### The problem
Apart from the images, the entire listing below must be restated word for word.

### Given material
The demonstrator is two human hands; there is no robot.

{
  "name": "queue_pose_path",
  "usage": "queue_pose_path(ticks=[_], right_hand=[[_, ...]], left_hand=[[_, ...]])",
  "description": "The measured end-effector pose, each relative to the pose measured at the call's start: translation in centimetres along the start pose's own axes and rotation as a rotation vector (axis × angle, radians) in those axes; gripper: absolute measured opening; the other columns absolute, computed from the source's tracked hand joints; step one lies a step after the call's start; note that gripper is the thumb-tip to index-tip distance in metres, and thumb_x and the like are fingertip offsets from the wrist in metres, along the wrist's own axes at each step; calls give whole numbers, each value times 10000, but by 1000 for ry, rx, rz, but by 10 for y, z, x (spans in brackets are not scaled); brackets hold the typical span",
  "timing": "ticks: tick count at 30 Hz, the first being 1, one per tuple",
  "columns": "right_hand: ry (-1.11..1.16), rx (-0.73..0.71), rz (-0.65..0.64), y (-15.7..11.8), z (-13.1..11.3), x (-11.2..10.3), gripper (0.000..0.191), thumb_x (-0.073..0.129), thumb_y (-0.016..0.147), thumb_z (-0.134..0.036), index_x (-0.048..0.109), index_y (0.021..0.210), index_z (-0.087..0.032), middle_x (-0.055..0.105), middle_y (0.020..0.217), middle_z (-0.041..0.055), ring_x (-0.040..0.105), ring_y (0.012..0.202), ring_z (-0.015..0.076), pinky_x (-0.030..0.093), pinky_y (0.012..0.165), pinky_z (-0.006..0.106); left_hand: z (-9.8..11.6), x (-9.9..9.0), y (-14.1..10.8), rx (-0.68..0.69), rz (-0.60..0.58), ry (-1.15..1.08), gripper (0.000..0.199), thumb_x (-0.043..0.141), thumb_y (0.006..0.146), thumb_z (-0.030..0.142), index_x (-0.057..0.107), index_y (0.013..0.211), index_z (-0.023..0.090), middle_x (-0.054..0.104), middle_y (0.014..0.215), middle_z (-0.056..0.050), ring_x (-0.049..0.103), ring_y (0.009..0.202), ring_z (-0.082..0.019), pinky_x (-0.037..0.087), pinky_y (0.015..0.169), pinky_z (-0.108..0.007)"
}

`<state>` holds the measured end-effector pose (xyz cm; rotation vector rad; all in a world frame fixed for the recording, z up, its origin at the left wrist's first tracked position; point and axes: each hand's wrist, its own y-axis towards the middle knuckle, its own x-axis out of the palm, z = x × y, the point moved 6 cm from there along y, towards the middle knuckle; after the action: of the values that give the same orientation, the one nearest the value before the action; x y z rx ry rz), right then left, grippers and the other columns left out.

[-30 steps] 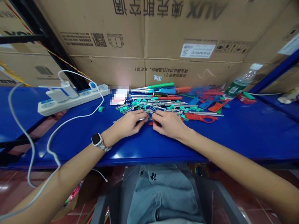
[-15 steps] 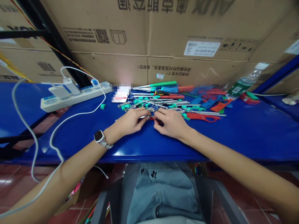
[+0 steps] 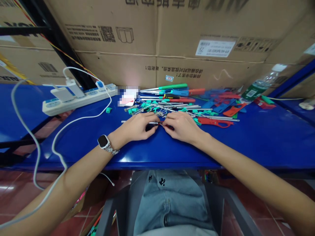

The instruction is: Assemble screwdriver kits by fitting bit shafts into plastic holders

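Note:
My left hand (image 3: 140, 127) is closed round a thin metal lighter tube (image 3: 127, 122), which lies sideways and sticks out past the hand to the left. Close beside it, my right hand (image 3: 181, 126) pinches a thin pale wire (image 3: 160, 124) at the tube's right end. A bit of red shows between the two hands; its shape is mostly hidden by the fingers. Just beyond the fingers lies a pile of metal tubes with green plastic pieces (image 3: 147, 105) and wires. To the right of my right hand rests a red long-nozzle lighter body (image 3: 213, 122).
Behind the pile lie a yellow-black screwdriver (image 3: 171, 96) and a lighter with a green handle (image 3: 173, 86). Blue and red plastic parts (image 3: 224, 106) and a plastic bottle (image 3: 256, 90) are at right. At left, a power strip (image 3: 80, 102) trails white cables. A cardboard box (image 3: 137, 62) stands behind.
The hands stay almost in place, with a slightly wider gap between their fingertips. More of the tube's left end shows now. The camera view has shifted a little.

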<state>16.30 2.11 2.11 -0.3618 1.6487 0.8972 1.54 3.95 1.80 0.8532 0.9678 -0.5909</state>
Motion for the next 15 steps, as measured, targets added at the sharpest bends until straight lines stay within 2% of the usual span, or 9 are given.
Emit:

### Finished exercise
The demonstrator is two human hands; there is no robot.

{
  "name": "queue_pose_path",
  "usage": "queue_pose_path(ticks=[_], right_hand=[[_, ...]], left_hand=[[_, ...]])",
  "description": "The measured end-effector pose, each relative to the pose measured at the call's start: translation in centimetres along the start pose's own axes and rotation as a rotation vector (axis × angle, radians) in those axes; gripper: absolute measured opening; the other columns absolute, computed from the source's tracked hand joints; step one lies a step after the call's start; note that gripper is the thumb-tip to index-tip distance in metres, and thumb_x and the like are fingertip offsets from the wrist in metres, along the wrist's own axes at each step; calls give whole numbers, each value times 10000, but by 1000 for ry, rx, rz, but by 10 for y, z, x (spans in brackets are not scaled); brackets hold the typical span",
  "timing": "ticks: tick count at 30 Hz, the first being 1, one per tuple",
  "columns": "right_hand: ry (-1.11..1.16), rx (-0.73..0.71), rz (-0.65..0.64), y (-15.7..11.8), z (-13.1..11.3), x (-11.2..10.3), gripper (0.000..0.191), thumb_x (-0.073..0.129), thumb_y (-0.016..0.147), thumb_z (-0.134..0.036), index_x (-0.048..0.109), index_y (0.021..0.210), index_z (-0.087..0.032), middle_x (-0.055..0.105), middle_y (0.020..0.217), middle_z (-0.041..0.055), ring_x (-0.040..0.105), ring_y (0.012..0.202), ring_z (-0.015..0.076), pinky_x (-0.030..0.093), pinky_y (0.012..0.165), pinky_z (-0.006..0.106); left_hand: z (-9.8..11.6), x (-9.9..9.0), y (-14.1..10.8), rx (-0.68..0.69), rz (-0.60..0.58), ry (-1.15..1.08), gripper (0.000..0.199), thumb_x (-0.043..0.141), thumb_y (0.006..0.146), thumb_z (-0.030..0.142), index_x (-0.057..0.107), index_y (0.013..0.211), index_z (-0.023..0.090), middle_x (-0.054..0.104), middle_y (0.014..0.215), middle_z (-0.056..0.050), ring_x (-0.049..0.103), ring_y (0.009..0.202), ring_z (-0.082..0.019), pinky_x (-0.037..0.087), pinky_y (0.015..0.169), pinky_z (-0.108..0.007)"
}

`<state>` holds the measured end-effector pose (xyz cm; rotation vector rad; all in a world frame fixed for the recording, z up, its origin at the left wrist's first tracked position; point and axes: each hand's wrist, its own y-axis towards the middle knuckle, its own x-axis out of the palm, z = x × y, the point moved 6 cm from there along y, towards the middle knuckle; after the action: of the values that give the same orientation, the one nearest the value before the action; x y z rx ry rz), right then left, grippers and the other columns left out.

[-30 steps] 
[-15 steps] 
[+0 steps] 

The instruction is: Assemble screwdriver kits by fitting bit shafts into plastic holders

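Note:
My left hand (image 3: 140, 127) is closed round a thin metal lighter tube (image 3: 127, 122), which lies sideways and sticks out past the hand to the left. Close beside it, my right hand (image 3: 181, 126) pinches a thin pale wire (image 3: 160, 124) at the tube's right end. A bit of red shows between the two hands; its shape is mostly hidden by the fingers. Just beyond the fingers lies a pile of metal tubes with green plastic pieces (image 3: 147, 105) and wires. To the right of my right hand rests a red long-nozzle lighter body (image 3: 213, 122).
Behind the pile lie a yellow-black screwdriver (image 3: 171, 96) and a lighter with a green handle (image 3: 173, 86). Blue and red plastic parts (image 3: 224, 106) and a plastic bottle (image 3: 256, 90) are at right. At left, a power strip (image 3: 80, 102) trails white cables. A cardboard box (image 3: 137, 62) stands behind.
The hands stay almost in place, with a slightly wider gap between their fingertips. More of the tube's left end shows now. The camera view has shifted a little.
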
<state>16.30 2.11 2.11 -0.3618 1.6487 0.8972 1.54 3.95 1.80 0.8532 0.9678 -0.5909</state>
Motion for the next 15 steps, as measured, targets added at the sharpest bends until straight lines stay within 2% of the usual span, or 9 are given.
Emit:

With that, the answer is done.